I grew up in Suburban Maryland where my father was a gentleman gardener. During the week he put on a suit and a hat and went off to work, but on the weekend we lived out in the garden. He gardened, we played. My brother sister and I are all gardeners. We only had to see him gardening to come to it ourselves. He never forced us to help him, we were just always around.

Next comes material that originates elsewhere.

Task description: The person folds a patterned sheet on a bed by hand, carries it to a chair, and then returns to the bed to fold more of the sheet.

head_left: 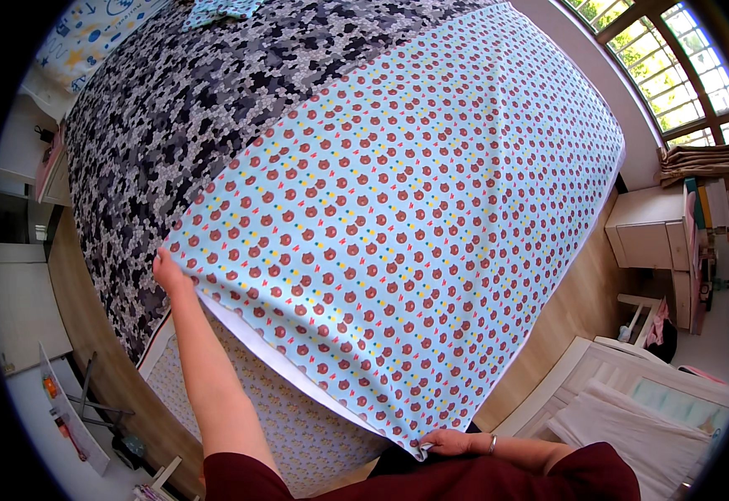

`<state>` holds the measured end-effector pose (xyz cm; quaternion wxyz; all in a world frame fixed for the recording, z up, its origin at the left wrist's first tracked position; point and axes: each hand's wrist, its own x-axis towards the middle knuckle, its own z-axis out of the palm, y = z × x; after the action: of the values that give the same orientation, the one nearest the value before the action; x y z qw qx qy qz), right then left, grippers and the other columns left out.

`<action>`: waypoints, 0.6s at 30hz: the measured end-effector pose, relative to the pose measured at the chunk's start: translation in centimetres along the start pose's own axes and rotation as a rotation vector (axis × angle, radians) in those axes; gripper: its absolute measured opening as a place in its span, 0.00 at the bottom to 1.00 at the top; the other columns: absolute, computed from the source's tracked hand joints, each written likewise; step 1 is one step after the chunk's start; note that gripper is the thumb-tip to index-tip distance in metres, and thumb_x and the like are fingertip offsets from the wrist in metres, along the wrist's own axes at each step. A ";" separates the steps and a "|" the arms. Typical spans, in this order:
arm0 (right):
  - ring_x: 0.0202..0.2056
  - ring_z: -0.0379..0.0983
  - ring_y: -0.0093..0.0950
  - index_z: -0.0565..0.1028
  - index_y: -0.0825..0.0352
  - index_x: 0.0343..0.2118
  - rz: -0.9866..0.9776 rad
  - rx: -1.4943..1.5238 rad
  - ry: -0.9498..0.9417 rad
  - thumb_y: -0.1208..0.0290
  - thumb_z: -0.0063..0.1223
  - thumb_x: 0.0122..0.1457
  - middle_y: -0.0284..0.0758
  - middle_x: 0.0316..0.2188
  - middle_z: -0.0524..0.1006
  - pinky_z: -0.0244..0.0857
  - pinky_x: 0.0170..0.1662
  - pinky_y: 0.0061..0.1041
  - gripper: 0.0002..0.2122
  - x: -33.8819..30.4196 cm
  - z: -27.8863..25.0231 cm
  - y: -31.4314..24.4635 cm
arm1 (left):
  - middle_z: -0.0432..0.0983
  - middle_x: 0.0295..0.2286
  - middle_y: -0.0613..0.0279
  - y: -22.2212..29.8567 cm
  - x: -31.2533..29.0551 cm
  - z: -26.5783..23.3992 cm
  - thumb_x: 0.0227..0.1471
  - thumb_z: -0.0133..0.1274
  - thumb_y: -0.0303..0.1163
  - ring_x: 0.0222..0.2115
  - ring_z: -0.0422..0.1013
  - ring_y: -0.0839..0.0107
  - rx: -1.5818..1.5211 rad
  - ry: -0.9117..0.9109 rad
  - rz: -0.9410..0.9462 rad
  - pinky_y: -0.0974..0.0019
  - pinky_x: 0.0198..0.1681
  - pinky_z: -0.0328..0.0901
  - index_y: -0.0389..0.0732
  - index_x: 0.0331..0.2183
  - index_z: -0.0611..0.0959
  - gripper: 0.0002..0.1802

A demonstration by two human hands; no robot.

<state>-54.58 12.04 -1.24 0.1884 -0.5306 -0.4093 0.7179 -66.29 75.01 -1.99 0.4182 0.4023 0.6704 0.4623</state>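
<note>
A light blue sheet (398, 200) with a brown bear-head print spreads over the right side of a bed, its white underside showing along the near edge. My left hand (166, 270), arm stretched forward, grips the sheet's left corner. Close to my body, my right hand (449, 442) pinches the near corner, where the fabric bunches a little. Between the two hands the near edge hangs in a slack line. Beneath and to the left lies a dark camouflage-patterned bed cover (172, 125).
A pale patterned mat (272, 409) shows below the sheet's near edge. White drawers (648, 225) stand right, under a barred window (665, 75). A white cabinet with draped cloth (631, 426) is at lower right. A folding table (72, 409) stands lower left on the wooden floor (76, 275).
</note>
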 end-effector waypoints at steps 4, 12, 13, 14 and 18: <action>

I have lots of memories from various garden seasons. We planted dried corn we picked up in a corn field in Pennsylvania. The ears we harvested were small with big kernels full of milky sweetness. We ate some raw, and put some in the cook pot. We were always around for harvest. Nothing thrilled us more than pulling something out of the ground or off the plant to eat. We ate raw pastel colored potatoes at the utility sink. We helped to dig them up. I still remember being stunned to find these beautiful light pink and green, yellow and blue potatoes all hidden there in the soil like Easter eggs. My father washed them and cut them with his pocket knife and we found out potatoes were crisp and sweet when first dug up. We even learned to dig up some roots from the sassafras tree and boil them for tea. We made tremendous pots of sassafras tea and drank it because we had brewed it! I remember my father’s compost pile in the corner of the fence line. I remember how it smelled and how he sifted it out for his gardens. One year my father over fertilized his tomatoes, and he had fabulous large green tomato plants that didn’t flower in time for the ripening season. I recently found out my brother remembered this too. We have both always worried that our plants would be over fed! Now I know how to feed the soil so that plants can feed themselves. This is the key to everything!  

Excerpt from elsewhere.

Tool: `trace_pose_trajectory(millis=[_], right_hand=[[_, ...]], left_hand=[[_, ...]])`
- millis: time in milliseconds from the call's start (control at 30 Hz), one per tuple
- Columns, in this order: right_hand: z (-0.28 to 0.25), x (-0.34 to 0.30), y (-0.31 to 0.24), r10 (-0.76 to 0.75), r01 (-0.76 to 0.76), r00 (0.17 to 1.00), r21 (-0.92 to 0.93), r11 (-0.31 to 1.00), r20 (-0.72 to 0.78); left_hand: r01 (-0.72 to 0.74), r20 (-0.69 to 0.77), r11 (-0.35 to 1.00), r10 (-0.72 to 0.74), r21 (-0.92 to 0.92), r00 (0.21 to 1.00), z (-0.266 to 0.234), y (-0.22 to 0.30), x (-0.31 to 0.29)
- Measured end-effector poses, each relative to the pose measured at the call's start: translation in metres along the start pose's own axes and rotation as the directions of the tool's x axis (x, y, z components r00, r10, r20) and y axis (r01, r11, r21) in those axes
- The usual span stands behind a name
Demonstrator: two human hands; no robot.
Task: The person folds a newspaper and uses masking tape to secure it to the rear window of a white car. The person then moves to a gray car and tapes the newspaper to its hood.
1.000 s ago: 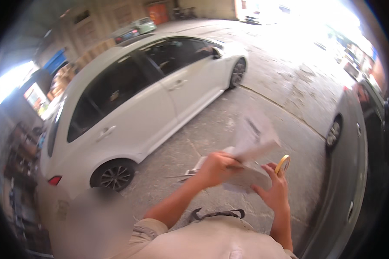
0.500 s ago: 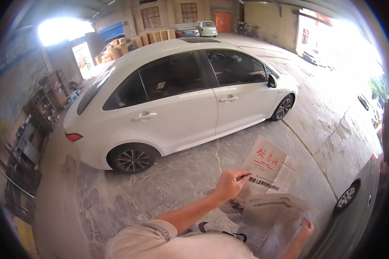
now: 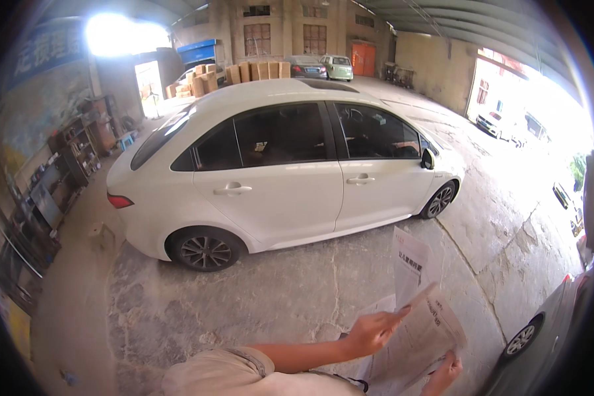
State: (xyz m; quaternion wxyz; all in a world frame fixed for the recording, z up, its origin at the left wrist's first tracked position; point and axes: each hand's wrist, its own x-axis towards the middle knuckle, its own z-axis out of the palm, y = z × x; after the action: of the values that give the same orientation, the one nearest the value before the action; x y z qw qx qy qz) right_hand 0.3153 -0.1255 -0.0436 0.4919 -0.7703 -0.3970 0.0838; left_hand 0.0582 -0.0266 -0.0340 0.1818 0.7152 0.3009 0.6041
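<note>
Left hand and right hand are pinching the newspaper. Floor is running along the near side of the white car and on past its front. The grey car is standing right of the white car, edging that floor. Apart from the white car's near side, the newspaper is hanging, left hand gripping its left edge, right hand its lower right.

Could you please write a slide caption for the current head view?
Left hand and right hand hold newspaper sheets, with a white car standing beyond.
</note>
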Motion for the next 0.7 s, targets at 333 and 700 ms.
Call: trace_pose_trajectory(millis=[333, 700], right_hand=[[0.045, -0.053, -0.094, -0.356, 0.277, 0.93, 0.459, 0.844, 0.094], [0.03, -0.015, -0.091, -0.256, 0.249, 0.967, 0.295, 0.922, -0.016]], left_hand=[[0.153, 0.392, 0.955, -0.043, -0.254, 0.919, 0.045, 0.019, -0.043], [0.156, 0.463, 0.867, 0.094, -0.473, 0.881, 0.049, 0.013, -0.035]])
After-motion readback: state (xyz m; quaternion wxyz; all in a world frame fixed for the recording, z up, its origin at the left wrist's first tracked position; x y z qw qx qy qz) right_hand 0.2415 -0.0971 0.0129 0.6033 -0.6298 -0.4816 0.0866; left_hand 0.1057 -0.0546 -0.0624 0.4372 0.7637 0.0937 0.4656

I left Maryland when I was 19 and moved to South Florida where I have lived ever since. Not long after I got here I worked at a retail nursery and learned about ornamental gardening in Florida. Plants were discounted for employees there and I went to town in my own garden. Another decade later and I had my own vegetable garden and was determined not to poison my food or my soil, and I set off to learning how to grow vegetables naturally in Florida. Fifteen years later I realize that my organic/natural style of gardening is an important key to not only increasing the nutritional value of the vegetables I eat, and reducing the toxins I ingest; it is one way to help reduce my carbon footprint on this earth; it is a way to foster nature and natural ecosystems at home; it is a way to save on grocery bills; it is safer than risking e coli or salmonella from grocery store produce, and my naturally grown fruits and vegetables are way fresher than the organics I can get at the grocery store, AND my home grown vegetables and fruits were not shipped!  No petroleum product was used to bring that food to my table.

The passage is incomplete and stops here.